Work task —
A faithful copy of the data, pictures omitted, is the required answer.

Dataset records:

- - -

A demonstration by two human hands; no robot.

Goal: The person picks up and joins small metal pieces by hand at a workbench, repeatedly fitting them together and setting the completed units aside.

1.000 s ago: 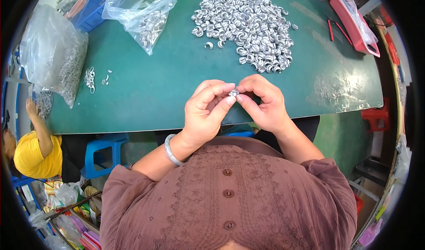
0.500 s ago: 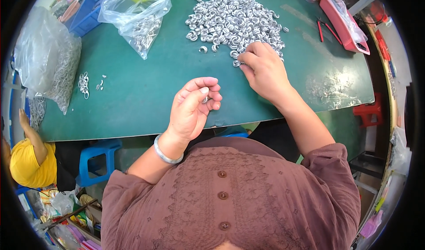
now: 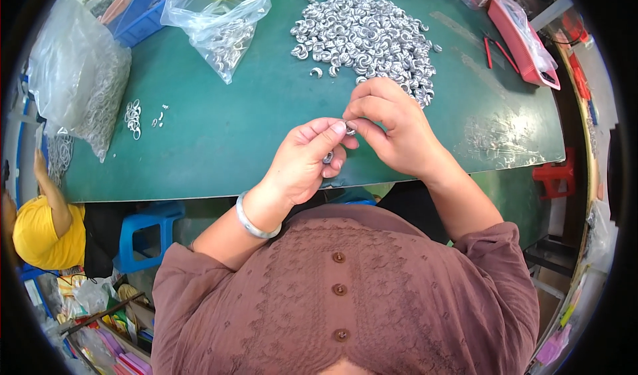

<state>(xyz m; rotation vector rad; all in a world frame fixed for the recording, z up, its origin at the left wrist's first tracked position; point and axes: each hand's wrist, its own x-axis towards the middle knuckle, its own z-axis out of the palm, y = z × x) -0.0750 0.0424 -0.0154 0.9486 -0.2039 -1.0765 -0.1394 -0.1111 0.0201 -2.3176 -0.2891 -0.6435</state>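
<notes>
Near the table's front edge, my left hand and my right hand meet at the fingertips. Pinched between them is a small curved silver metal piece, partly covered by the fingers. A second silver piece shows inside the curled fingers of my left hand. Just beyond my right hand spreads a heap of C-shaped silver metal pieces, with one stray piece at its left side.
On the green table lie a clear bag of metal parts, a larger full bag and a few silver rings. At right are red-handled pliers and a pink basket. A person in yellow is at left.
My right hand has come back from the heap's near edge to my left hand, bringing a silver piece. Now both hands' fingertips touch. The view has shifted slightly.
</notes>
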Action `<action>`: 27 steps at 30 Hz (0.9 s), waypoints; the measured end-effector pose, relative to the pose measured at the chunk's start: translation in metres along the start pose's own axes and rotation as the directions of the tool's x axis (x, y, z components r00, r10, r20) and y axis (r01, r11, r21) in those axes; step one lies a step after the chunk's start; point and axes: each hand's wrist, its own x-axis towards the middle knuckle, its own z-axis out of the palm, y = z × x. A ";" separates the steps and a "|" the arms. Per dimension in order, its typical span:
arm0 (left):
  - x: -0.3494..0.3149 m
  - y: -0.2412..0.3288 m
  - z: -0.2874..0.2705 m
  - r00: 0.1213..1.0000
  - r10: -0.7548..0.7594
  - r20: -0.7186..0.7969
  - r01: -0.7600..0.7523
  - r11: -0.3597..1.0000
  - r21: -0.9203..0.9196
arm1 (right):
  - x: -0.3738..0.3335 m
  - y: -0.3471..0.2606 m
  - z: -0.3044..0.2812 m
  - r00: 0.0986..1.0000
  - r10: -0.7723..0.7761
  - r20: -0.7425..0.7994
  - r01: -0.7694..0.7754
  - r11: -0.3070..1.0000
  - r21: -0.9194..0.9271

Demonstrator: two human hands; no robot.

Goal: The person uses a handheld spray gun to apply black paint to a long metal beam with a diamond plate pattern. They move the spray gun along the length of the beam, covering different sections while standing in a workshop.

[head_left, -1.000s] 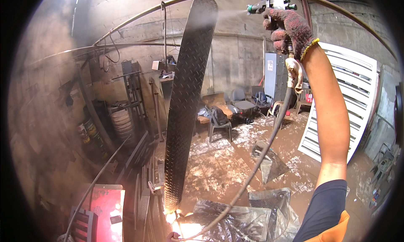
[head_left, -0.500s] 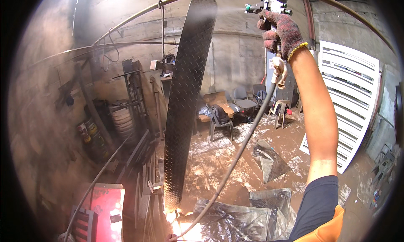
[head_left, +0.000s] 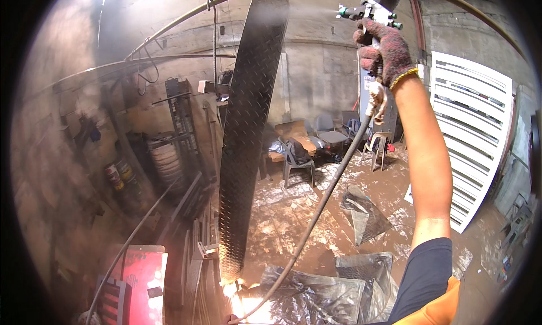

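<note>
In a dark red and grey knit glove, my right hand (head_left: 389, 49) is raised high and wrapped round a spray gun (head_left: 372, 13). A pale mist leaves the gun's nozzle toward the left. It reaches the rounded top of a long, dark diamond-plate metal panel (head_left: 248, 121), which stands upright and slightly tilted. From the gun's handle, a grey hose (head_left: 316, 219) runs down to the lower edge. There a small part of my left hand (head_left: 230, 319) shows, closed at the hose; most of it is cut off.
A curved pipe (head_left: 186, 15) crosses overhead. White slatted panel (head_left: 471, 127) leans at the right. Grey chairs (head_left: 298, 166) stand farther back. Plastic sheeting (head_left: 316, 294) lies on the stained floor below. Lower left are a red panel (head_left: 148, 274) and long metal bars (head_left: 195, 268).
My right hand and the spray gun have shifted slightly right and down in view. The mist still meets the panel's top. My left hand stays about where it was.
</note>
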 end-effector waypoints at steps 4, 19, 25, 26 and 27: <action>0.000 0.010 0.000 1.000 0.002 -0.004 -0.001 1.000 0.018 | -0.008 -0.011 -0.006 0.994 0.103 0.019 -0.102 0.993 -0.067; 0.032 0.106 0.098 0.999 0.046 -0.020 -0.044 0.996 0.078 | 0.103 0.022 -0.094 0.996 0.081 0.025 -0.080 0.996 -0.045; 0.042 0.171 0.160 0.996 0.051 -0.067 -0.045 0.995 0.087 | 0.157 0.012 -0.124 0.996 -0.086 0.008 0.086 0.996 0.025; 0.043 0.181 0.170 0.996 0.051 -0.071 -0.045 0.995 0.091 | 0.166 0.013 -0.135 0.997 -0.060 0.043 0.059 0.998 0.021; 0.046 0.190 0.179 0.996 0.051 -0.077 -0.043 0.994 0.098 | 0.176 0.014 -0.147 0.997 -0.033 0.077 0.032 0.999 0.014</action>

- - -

Task output —
A demonstration by two human hands; no robot.

Goal: The person picks up and joins small metal pieces by hand at a workbench, repeatedly fitting them together and setting the completed units aside.

1.000 s ago: 
0.500 s ago: 
now: 

<state>(xyz m; rotation vector rad; all in a world frame fixed for the recording, z up, its origin at the left wrist's first tracked position; point and axes: each hand's wrist, its own x-axis towards the middle knuckle, its own z-axis out of the palm, y = z × x) -0.0750 0.0424 -0.0154 0.9486 -0.2039 -1.0765 -0.1394 -0.1111 0.0201 -2.3176 -0.2891 -0.6435</state>
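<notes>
Near the table's front edge, my left hand and my right hand meet at the fingertips. Pinched between them is a small curved silver metal piece, partly covered by the fingers. A second silver piece shows inside the curled fingers of my left hand. Just beyond my right hand spreads a heap of C-shaped silver metal pieces, with one stray piece at its left side.
On the green table lie a clear bag of metal parts, a larger full bag and a few silver rings. At right are red-handled pliers and a pink basket. A person in yellow is at left.
My right hand has come back from the heap's near edge to my left hand, bringing a silver piece. Now both hands' fingertips touch. The view has shifted slightly.
</notes>
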Action `<action>`: 27 steps at 30 Hz (0.9 s), waypoints; the measured end-effector pose, relative to the pose measured at the chunk's start: translation in metres along the start pose's own axes and rotation as the directions of the tool's x axis (x, y, z components r00, r10, r20) and y axis (r01, r11, r21) in those axes; step one lies a step after the chunk's start; point and axes: each hand's wrist, its own x-axis towards the middle knuckle, its own z-axis out of the palm, y = z × x. A ";" separates the steps and a "|" the arms. Per dimension in order, its typical span:
arm0 (left):
  - x: -0.3494..0.3149 m
  - y: -0.2412..0.3288 m
  - z: -0.2874..0.2705 m
  - r00: 0.1213..1.0000
  - r10: -0.7548..0.7594
  - r20: -0.7186..0.7969
  - r01: -0.7600..0.7523
  - r11: -0.3597..1.0000
  - r21: -0.9203..0.9196
arm1 (right):
  - x: -0.3738..0.3335 m
  - y: -0.3471..0.2606 m
  - z: -0.3044..0.2812 m
  - r00: 0.0986..1.0000
  - r10: -0.7723..0.7761
  - r20: -0.7425..0.7994
  - r01: -0.7694..0.7754
  - r11: -0.3070..1.0000
  - r21: -0.9194..0.9271

Demonstrator: two human hands; no robot.

Goal: The person uses a handheld spray gun to apply black paint to a long metal beam with a diamond plate pattern. They move the spray gun along the length of the beam, covering different sections while standing in a workshop.

[head_left, -1.000s] 
[head_left, -0.500s] 
[head_left, +0.000s] 

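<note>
In a dark red and grey knit glove, my right hand (head_left: 389, 49) is raised high and wrapped round a spray gun (head_left: 372, 13). A pale mist leaves the gun's nozzle toward the left. It reaches the rounded top of a long, dark diamond-plate metal panel (head_left: 248, 121), which stands upright and slightly tilted. From the gun's handle, a grey hose (head_left: 316, 219) runs down to the lower edge. There a small part of my left hand (head_left: 230, 319) shows, closed at the hose; most of it is cut off.
A curved pipe (head_left: 186, 15) crosses overhead. White slatted panel (head_left: 471, 127) leans at the right. Grey chairs (head_left: 298, 166) stand farther back. Plastic sheeting (head_left: 316, 294) lies on the stained floor below. Lower left are a red panel (head_left: 148, 274) and long metal bars (head_left: 195, 268).
My right hand and the spray gun have shifted slightly right and down in view. The mist still meets the panel's top. My left hand stays about where it was.
</note>
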 end-effector waypoints at steps 4, 19, 25, 26 and 27: <action>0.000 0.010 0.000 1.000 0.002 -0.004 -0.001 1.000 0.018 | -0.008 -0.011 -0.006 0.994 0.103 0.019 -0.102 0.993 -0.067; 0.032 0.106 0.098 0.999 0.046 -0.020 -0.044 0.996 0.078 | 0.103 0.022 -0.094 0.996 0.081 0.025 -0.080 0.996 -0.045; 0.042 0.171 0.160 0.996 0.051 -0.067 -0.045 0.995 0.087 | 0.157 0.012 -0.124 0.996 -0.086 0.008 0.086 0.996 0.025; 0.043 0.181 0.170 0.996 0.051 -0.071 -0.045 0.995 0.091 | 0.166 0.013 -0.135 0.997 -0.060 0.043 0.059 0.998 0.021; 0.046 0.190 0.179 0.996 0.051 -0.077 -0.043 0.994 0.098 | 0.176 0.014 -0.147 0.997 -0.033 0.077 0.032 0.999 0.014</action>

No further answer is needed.